The scikit-learn library was originally designed for classical machine learning techniques like logistic regression and naive Bayes classification. The library eventually added the ability to do binary and multi-class classification via the MLPClassifier (multi-layer perceptron) class and regression via the MLPRegressor class. As best as I can determine by wading through the scikit change logs, these two classes were added in version 0.18 in early 2017.
I decided to take a look at regression using the scikit MLPRegressor class.
In my work environment, when I need to tackle a regression problem (i.e., predict a single numeric value such as a person’s annual income), I use PyTorch. PyTorch is very complex but it gives me the flexibility I need and PyTorch can do much more sophisticated things than scikit, notably image classification, natural language processing, unsupervised anomaly detection, and Transformer architecture systems.
But scikit is easy to use and makes sense in some scenarios.
My data is synthetic and looks like:
1 0.24 1 0 0 0.2950 0 0 1 -1 0.39 0 0 1 0.5120 0 1 0 1 0.63 0 1 0 0.7580 1 0 0 -1 0.36 1 0 0 0.4450 0 1 0 1 0.27 0 1 0 0.2860 0 0 1 . . .

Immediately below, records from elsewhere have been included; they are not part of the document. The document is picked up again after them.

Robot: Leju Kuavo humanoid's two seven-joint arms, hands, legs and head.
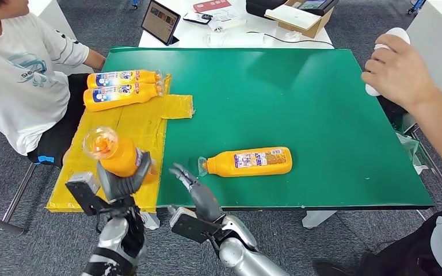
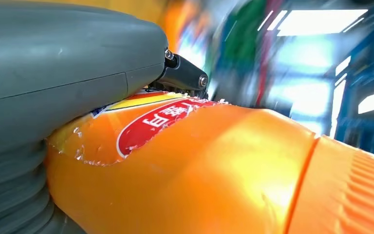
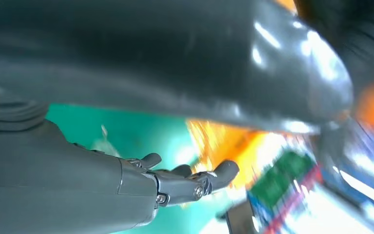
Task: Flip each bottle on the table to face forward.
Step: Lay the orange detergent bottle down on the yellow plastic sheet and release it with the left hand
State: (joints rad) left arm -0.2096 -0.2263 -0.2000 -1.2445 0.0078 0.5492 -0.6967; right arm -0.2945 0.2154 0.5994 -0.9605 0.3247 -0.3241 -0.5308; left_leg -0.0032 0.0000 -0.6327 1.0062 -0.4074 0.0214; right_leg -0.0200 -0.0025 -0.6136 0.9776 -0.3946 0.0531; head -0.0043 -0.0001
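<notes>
Orange bottle (image 2: pixel 199 170) label half-hidden by left hand (image 2: pixel 68 63)

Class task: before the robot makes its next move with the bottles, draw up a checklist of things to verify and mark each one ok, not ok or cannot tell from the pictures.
1. Left robot hand has a firm hold on the lifted bottle: ok.
2. Right robot hand is free, fingers apart: ok.
3. Bottle on the green mat lies within sight, near the right robot hand: ok.
4. Two bottles on the yellow sheet lie side by side, labels up: ok.
5. Person's hand is away from the bottles: ok.
6. Held bottle's label faces forward: cannot tell.
</notes>
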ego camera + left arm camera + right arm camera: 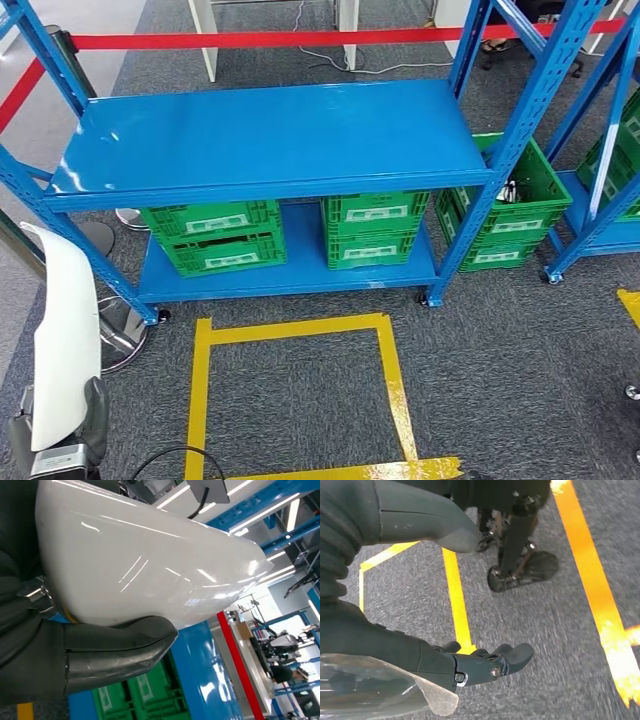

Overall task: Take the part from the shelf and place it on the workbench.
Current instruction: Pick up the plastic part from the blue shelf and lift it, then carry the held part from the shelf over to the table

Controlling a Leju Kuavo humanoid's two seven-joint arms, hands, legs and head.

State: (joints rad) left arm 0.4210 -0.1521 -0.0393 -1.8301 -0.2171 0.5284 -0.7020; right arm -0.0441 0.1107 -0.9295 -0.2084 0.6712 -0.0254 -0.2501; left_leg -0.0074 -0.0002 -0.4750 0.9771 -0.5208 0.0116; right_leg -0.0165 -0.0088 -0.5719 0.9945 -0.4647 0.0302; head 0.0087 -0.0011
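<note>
Ahead, the blue shelf (pixel 264 140) fills my view from ten o'clock across to two o'clock, its top board bare and glossy. Under it, on the lower board, sit green crates (pixel 213 236), with another green crate (pixel 521 205) on the floor at two o'clock, just beside the shelf's post. At six o'clock a square of yellow tape (pixel 389 365) marks the grey carpet. At eight o'clock my left hand (pixel 34 645) holds the part (pixel 64 335), a smooth white curved shell standing upright; my thumb presses along its edge and the shell hides my fingers. My right hand (pixel 433 655) hangs over the carpet, fingers (pixel 501 661) stretched out and apart from the thumb, holding nothing.
</note>
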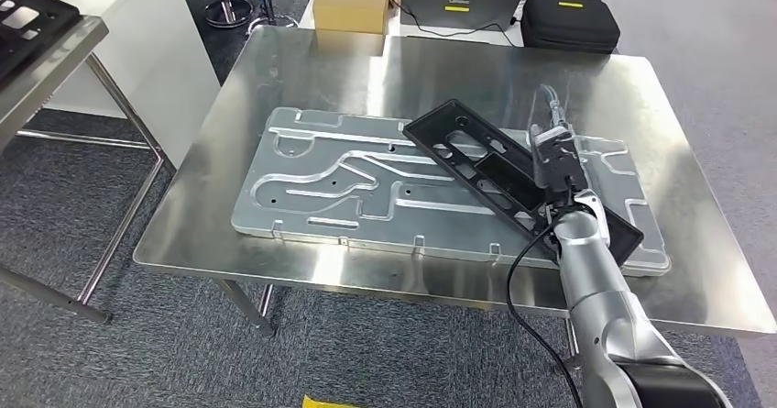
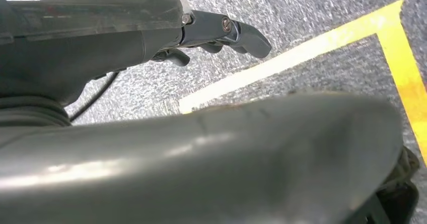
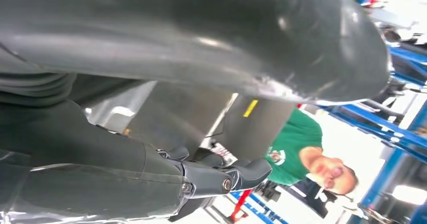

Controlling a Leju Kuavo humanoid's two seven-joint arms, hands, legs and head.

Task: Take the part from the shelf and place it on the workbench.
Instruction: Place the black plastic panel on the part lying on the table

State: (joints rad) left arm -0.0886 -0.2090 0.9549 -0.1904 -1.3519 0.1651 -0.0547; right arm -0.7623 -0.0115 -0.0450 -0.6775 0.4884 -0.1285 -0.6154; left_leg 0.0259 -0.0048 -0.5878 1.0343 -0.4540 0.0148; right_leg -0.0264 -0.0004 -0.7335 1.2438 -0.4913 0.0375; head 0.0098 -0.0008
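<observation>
Resting on the workbench (image 1: 275, 69), the part (image 1: 513, 174) is gripped by right hand (image 1: 555, 162).

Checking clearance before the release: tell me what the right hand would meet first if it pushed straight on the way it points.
Judging from the head view, the right hand points away across the workbench. Beyond the black part it holds, bare tabletop follows; the black case past the far edge looks first, though depth is unclear.

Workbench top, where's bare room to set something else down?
The workbench is bare along its far strip before the cardboard box and laptop, and at its far-right corner. The middle is crowded: the metal plate, the black part, the right robot hand.
</observation>
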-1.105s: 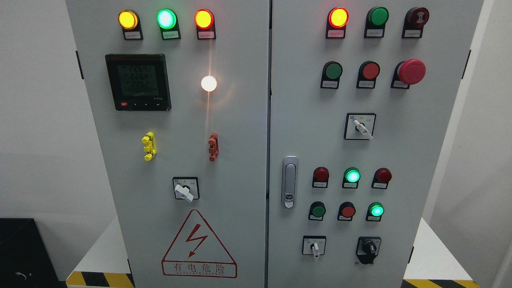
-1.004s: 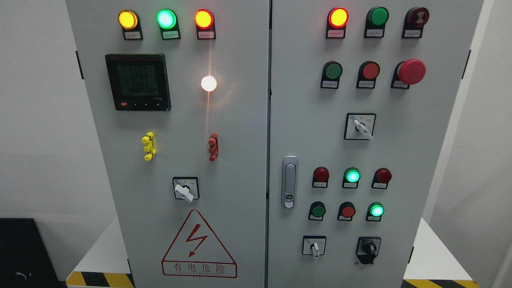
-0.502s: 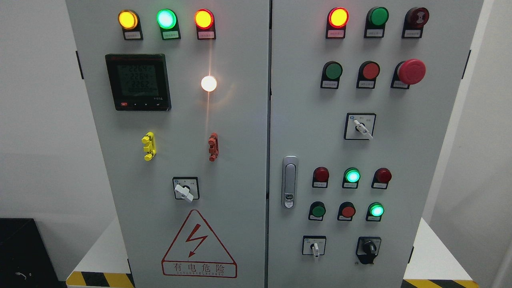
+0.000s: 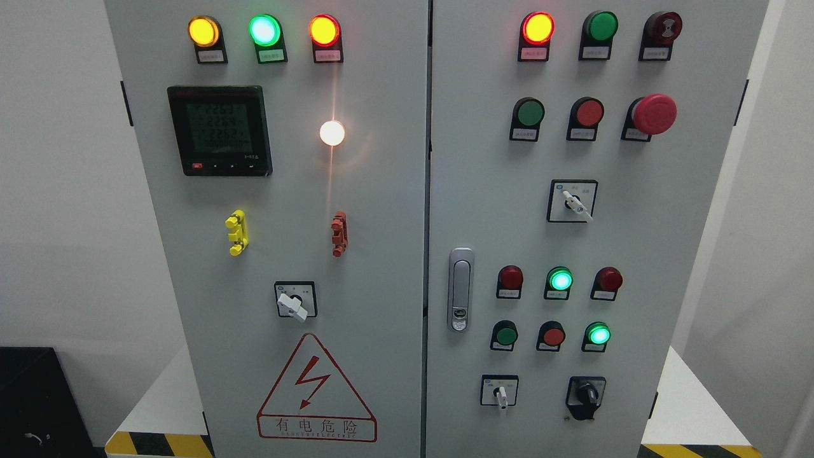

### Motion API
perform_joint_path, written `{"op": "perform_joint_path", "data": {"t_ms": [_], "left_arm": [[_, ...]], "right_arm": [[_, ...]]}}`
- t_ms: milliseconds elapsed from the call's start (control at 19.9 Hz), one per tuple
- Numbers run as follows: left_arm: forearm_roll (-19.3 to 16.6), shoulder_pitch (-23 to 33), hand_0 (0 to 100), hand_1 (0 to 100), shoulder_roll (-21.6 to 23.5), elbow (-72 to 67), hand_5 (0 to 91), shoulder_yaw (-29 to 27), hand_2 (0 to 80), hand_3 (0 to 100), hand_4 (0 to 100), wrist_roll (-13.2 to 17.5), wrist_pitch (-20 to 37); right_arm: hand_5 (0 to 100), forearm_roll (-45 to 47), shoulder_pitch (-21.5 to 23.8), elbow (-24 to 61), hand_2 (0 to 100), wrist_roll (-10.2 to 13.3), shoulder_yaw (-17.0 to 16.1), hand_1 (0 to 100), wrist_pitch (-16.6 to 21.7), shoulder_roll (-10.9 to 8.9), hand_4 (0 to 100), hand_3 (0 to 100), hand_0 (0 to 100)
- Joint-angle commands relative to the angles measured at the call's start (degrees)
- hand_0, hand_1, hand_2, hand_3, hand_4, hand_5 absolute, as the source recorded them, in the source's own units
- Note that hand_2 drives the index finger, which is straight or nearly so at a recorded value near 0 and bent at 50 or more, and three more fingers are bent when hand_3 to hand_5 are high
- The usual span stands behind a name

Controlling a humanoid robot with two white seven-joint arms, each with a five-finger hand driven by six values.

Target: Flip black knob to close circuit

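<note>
The black knob (image 4: 586,395) sits at the lower right of the grey control cabinet's right door (image 4: 668,254), its bar pointing roughly straight up and down. To its left is a white-handled selector switch (image 4: 500,393). Neither of my hands nor arms shows anywhere in the head view.
Above the knob are rows of red and green buttons and lamps, two lit green (image 4: 560,279) (image 4: 598,333). A red mushroom stop button (image 4: 654,114) juts out at the upper right. A silver door handle (image 4: 460,289) stands left of the buttons. The left door carries a meter (image 4: 219,130) and a warning triangle (image 4: 316,391).
Only the digits on the meter's display have flickered; the knob and everything else stand as before.
</note>
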State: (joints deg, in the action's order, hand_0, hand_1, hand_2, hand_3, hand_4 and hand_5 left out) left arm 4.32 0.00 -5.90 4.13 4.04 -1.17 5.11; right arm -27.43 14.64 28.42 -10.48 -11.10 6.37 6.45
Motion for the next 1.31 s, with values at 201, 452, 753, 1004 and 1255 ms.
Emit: {"op": "perform_joint_path", "data": {"t_ms": [201,452,753,1004,1255], "left_arm": [[0.07,0.35,12,56,0.01,0.0,0.0,0.0,0.0,0,0,0.03,-0.01],[-0.01,0.35,12,56,0.01,0.0,0.0,0.0,0.0,0,0,0.03,-0.01],[0.07,0.35,12,56,0.01,0.0,0.0,0.0,0.0,0,0,0.03,-0.01],[-0.01,0.35,12,56,0.01,0.0,0.0,0.0,0.0,0,0,0.03,-0.01],[-0.01,0.35,12,56,0.01,0.0,0.0,0.0,0.0,0,0,0.03,-0.01]], "right_arm": [[31,-12.9,-0.05,17.53,39,0.9,1.26,14,-2.41,-0.04,43,48,0],[54,-22.73,-0.05,24.04,55,5.63,1.52,13,-2.15,-0.04,64,69,0],[80,-32.57,-0.05,35.72,80,8.98,3.01,13,-2.24,0.05,82,90,0],[88,-37.77,-0.14,43.29,87,8.9,3.37,11,-2.15,0.05,88,97,0],[92,-40.42,-0.67,50.93,91,8.9,3.37,9,-2.33,0.14,92,100,0]]}}
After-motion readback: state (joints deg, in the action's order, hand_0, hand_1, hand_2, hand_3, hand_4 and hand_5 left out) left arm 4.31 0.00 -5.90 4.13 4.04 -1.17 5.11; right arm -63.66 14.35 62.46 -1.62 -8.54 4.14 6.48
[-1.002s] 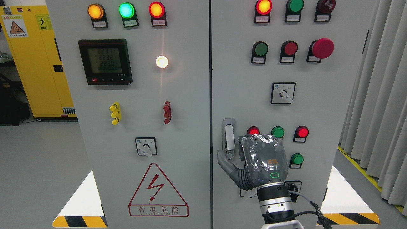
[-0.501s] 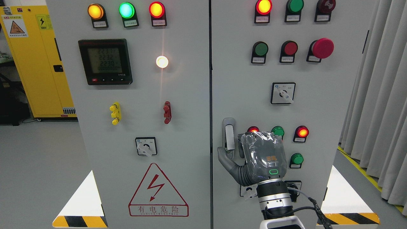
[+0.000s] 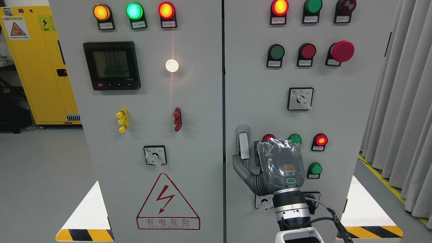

There are 200 training items and 40 test items.
The first value in column [0] is sex (M = -1, F = +1). Column [1] is age, normalized by dividing by 100. Columns [2,3,4] is State one-hot encoded (Michigan = 100, Nebraska = 010, Oklahoma = 001). Column [5] is annual income, divided by $100,000, and is the value to predict. Columns [6,7,8] is political leaning (conservative = 100, moderate = 010, liberal = 001).
Setting up a scikit MLP regressor is daunting because there are a lot of parameters:
params = { 'hidden_layer_sizes' : [10,10], 'activation' : 'relu', 'solver' : 'adam', 'alpha' : 0.0, 'batch_size' : 10, 'random_state' : 0, 'tol' : 0.0001, 'nesterovs_momentum' : False, 'learning_rate' : 'constant', 'learning_rate_init' : 0.01, 'max_iter' : 1000, 'shuffle' : True, 'n_iter_no_change' : 50, 'verbose' : False } print("Creating 8-(10-10)-1 tanh neural network ") net = MLPRegressor(**params)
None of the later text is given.